The religious split is very sharp. Methodist, Congregationalist, Presbyterian, Scandinavian Lutheran and other pietisms in the North are closely tied to Republicans. In contrast, liturgical groups, especially Catholics, Episcopalians, and Lutherans of Germany, looked to the Democratic Party for protection from the moralism of pietism, especially the prohibition. Both sides crossed the class structure, with Democrats getting more support from the lower classes and Republicans more support from the upper classes.

Cultural issues, especially prohibitions and foreign language schools, are a matter of contention because of the sharp religious divisions in the electorate. In the North, about 50 percent of voters are pietistic Protestants (Methodist, Lutheran Scandinavian, Presbyterian, Congregationalist, and Disciples of Christ) who believe that government should be used to reduce social sins, such as drinking alcohol.

The liturgical churches (Roman Catholic, German Lutheran, and Episcopal) consisted of more than a quarter of the votes and wanted the government to stay away from the business of morality. The prohibition of debate and referendum has heated up politics in most countries for a decade, as the national ban was finally passed in 1918 (repealed in 1932), a major issue between wet Democrats and the dry Republic.

Free Silver Movement

Grover Cleveland presided over a faction of the conservative, pro-business Bourbon Democrats party, but the depression of 1893 deepened his enemies doubled. At the 1896 convention, the silver-agrarian faction rejected the President and nominated the orator of William Jennings Bryan's Crusade on a free silver coin platform. The idea is that printing silver coins will flood the economy with cash and end depression. Cleveland supporters formed the National Democratic Party, which attracted politicians and intellectuals (including Woodrow Wilson and Frederick Jackson Turner) who refused to vote for the Republican Party.

Bryan, a sensation last night for his "Cross of Gold" speech, launched a new style of crusade against supporters of the gold standard. Crossing the Midwest and East with a special train - he was the first candidate since 1860 to go on the road - he gave over 500 speeches to audiences in the millions. In St.
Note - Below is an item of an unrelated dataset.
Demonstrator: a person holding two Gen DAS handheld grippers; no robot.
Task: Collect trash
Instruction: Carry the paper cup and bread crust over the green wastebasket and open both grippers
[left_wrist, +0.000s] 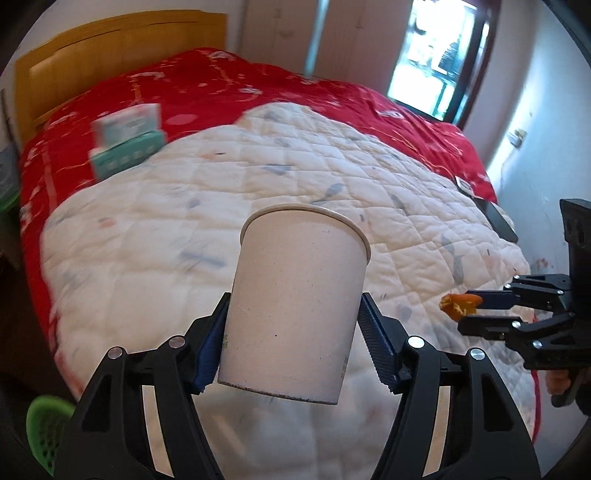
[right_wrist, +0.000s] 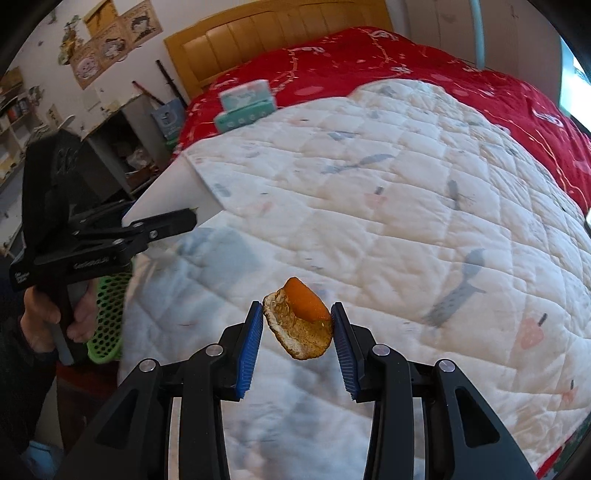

Louis gave 36 speeches to the workers present throughout the city, all in one day. Most of the Democratic newspapers were hostile to Bryan, but he controlled the media by making daily news as he threw lightning in the direction of East monash interests.

The rural people of the South and Midwest are overjoyed, showing unexpected enthusiasm, but ethnic Democrats (mainly Germans and Irishmen) fear and fear by Bryan. The middle class, businessmen, newspaper editors, factory workers, railroad workers and affluent peasants generally reject Bryan's crusade. Republican William McKinley promised a return to prosperity based on gold standards, support for industry, railroads and banks and pluralism that would allow any group to move forward.
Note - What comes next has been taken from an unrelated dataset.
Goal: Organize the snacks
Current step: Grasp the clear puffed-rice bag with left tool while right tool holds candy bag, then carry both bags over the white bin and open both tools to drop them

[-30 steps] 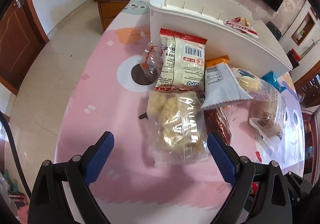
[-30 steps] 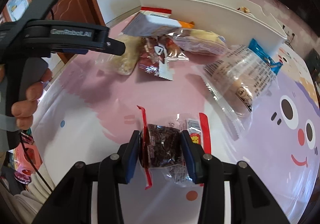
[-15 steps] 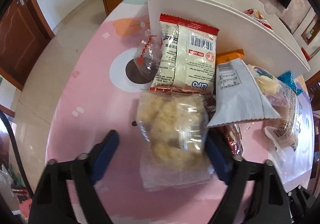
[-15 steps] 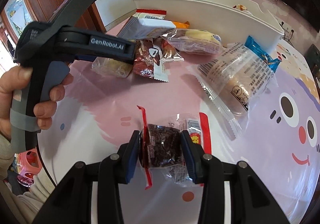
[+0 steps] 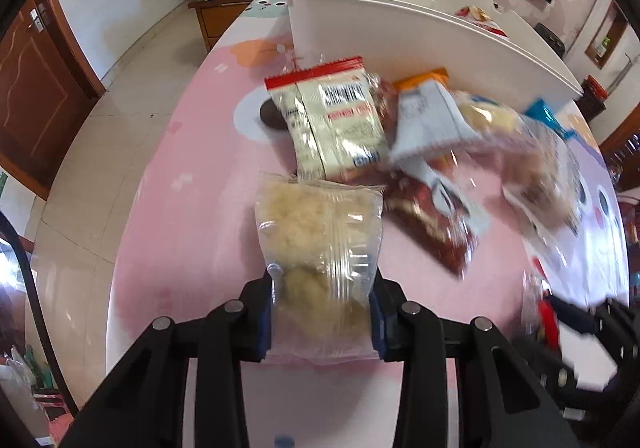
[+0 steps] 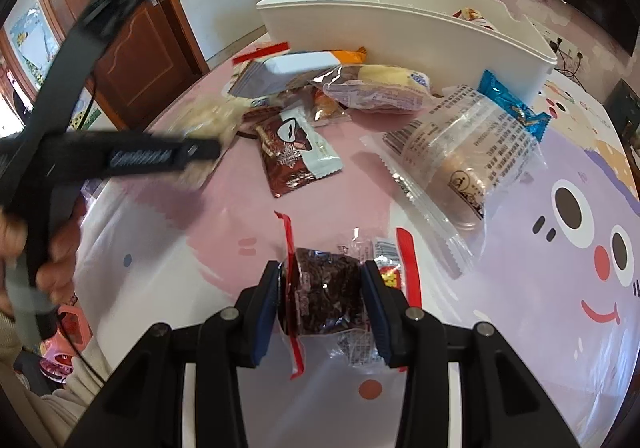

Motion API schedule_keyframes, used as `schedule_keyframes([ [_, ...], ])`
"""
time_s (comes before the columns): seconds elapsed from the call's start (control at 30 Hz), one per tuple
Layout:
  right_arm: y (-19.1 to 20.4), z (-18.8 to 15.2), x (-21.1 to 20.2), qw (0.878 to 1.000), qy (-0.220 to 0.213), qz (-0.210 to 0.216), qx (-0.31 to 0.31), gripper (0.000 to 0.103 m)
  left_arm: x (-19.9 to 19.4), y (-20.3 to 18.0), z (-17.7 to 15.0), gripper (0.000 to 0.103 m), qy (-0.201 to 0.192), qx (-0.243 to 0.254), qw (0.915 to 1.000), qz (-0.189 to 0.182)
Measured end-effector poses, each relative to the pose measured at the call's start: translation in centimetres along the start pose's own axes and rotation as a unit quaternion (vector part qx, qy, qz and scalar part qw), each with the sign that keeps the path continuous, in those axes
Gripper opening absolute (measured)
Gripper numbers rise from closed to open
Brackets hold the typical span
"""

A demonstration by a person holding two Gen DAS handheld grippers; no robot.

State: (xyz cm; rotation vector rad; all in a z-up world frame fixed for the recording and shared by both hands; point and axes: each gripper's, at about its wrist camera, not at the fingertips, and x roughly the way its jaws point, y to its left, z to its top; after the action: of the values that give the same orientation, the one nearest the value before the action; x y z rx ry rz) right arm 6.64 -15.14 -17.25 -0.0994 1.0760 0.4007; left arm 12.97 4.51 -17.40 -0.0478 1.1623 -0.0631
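Table (image 6: 520, 348): round top under a pink and lilac cartoon cloth, with snack packets scattered across its middle.
White bin (image 5: 400, 48): a large open box at the far side of the table, with the heap of packets just in front of its wall. It is probably where the snacks are meant to go.
Loose heap (image 5: 340, 120): overlapping packets, among them a cream one with a red edge. They lie near the left packet's far end, so a careless lift could drag or scatter them.
Left gripper (image 5: 322, 312): pinching a clear packet of pale crumbly snack (image 5: 320, 240), one blue pad on each side of its near end. Most of the packet sticks out forward, beyond the pads.
Risk, left: the wrapper is slick and the contents loose; the grip could slip or crush the snack.
Right gripper (image 6: 322, 300): clamped on a dark brown snack in clear wrap (image 6: 324, 292), which sits squarely between its pads.
Risk, right: the red-edged wrapper tails hang free and could snag on the bin's rim.
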Motion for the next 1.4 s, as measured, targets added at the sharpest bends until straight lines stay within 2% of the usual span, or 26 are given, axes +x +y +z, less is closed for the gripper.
schedule_keyframes([
  [0.17, -0.2, -0.1, -0.9, 1.0, -0.009, 0.001, 0.008, 0.041, -3.0, 0.4, -2.8, 0.035, -0.002, 0.001, 0.9998, -0.02],
  [0.3, 0.0, 0.1, -1.7, 1.0, -0.018, 0.002, 0.01, 0.041, -5.3, -0.3, -3.9, 0.035, -0.015, 0.012, 0.9993, -0.031],
  [0.63, 0.5, 1.5, -5.4, 0.998, -0.065, 0.003, 0.004, 0.041, -10.1, -3.1, -2.5, 0.035, -0.078, 0.055, 0.9933, -0.064],
  [0.87, -0.1, 4.7, -9.1, 0.994, -0.113, -0.001, 0.004, 0.041, -12.6, -5.0, 0.6, 0.035, -0.118, 0.081, 0.9876, -0.065],
  [0.97, -0.9, 6.7, -11.0, 0.991, -0.136, -0.004, 0.008, 0.041, -13.8, -5.3, 2.4, 0.035, -0.134, 0.087, 0.9857, -0.054],
  [1.13, -1.8, 11.0, -13.8, 0.985, -0.169, -0.018, 0.008, 0.041, -15.1, -5.8, 6.7, 0.035, -0.154, 0.102, 0.9826, -0.017],
  [1.4, -4.0, 18.2, -18.1, 0.972, -0.231, -0.038, 0.018, 0.041, -16.6, -7.0, 14.3, 0.035, -0.174, 0.115, 0.978, 0.006],
])
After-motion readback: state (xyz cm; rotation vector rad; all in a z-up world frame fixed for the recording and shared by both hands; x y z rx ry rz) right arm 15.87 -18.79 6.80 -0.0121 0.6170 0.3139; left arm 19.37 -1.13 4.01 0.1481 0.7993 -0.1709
Even though Bryan lost a major election, he won the hearts and minds of the Democratic majority, as demonstrated by his candidacy in 1900 and 1908. At the end of 1924, Democrats put his brother Charles W. Bryan on their national tickets.. The Republican victory in the 1896 election marked the beginning of the "Progressive Era", which lasted from 1896 to 1932, where Republicans were usually dominant.


Theodore Roosevelt Presidency (1901-1909)

The election of 1896 marks a political rearrangement in which Republicans control the presidency for 28 of 36 years. Republicans dominate most of the Northeast and Midwest and half the West. Bryan, with a base in South and Plains said, was strong enough to get nominated in 1900 (lost to William McKinley) and 1908 (lost to William Howard Taft). Theodore Roosevelt dominated the first decade of this century and annoyed the Democrats "stealing" the issue of trust with the crusade against trust.

The conservative Anti-Bryan controlled the convention in 1904, but faced the avalanche of Theodore Roosevelt. Bryan dropped his silver rhetoric and free anti-imperialism and supported mainstream progressive issues, such as income tax, anti-trust and direct election of the Senator.


The Presidency of William Howard Taft (1909-1913)

The Democrats benefited from the split of the Taft-Roosevelt Republic during Taft's tenure, electing the first Democratic President and the Democratic Congress completely in 20 years.


The Presidency of Woodrow Wilson (1913-1921)

Taking advantage of the deep division of the Republican Party, the Democrats took over the House of Representatives in 1910 and was elected Woodrow Wilson's intellectual reformer in 1912 and 1916. Wilson managed to lead Congress into a series of progressive law, including reduced tariffs, a stronger antitrust. laws, new programs for farmers, hour-and-pay benefits for railway workers and child labor ban (revoked by the Supreme Court).

Wilson tolerated the separation of the federal Civil Service by members of the Southern Cabinet. Subsequently, bipartisan constitutional amendments for the prohibition and right of women were elected in their second term. As a result, Wilson laid down to break the tariff, money and antitrust problems that have dominated politics for 40 years.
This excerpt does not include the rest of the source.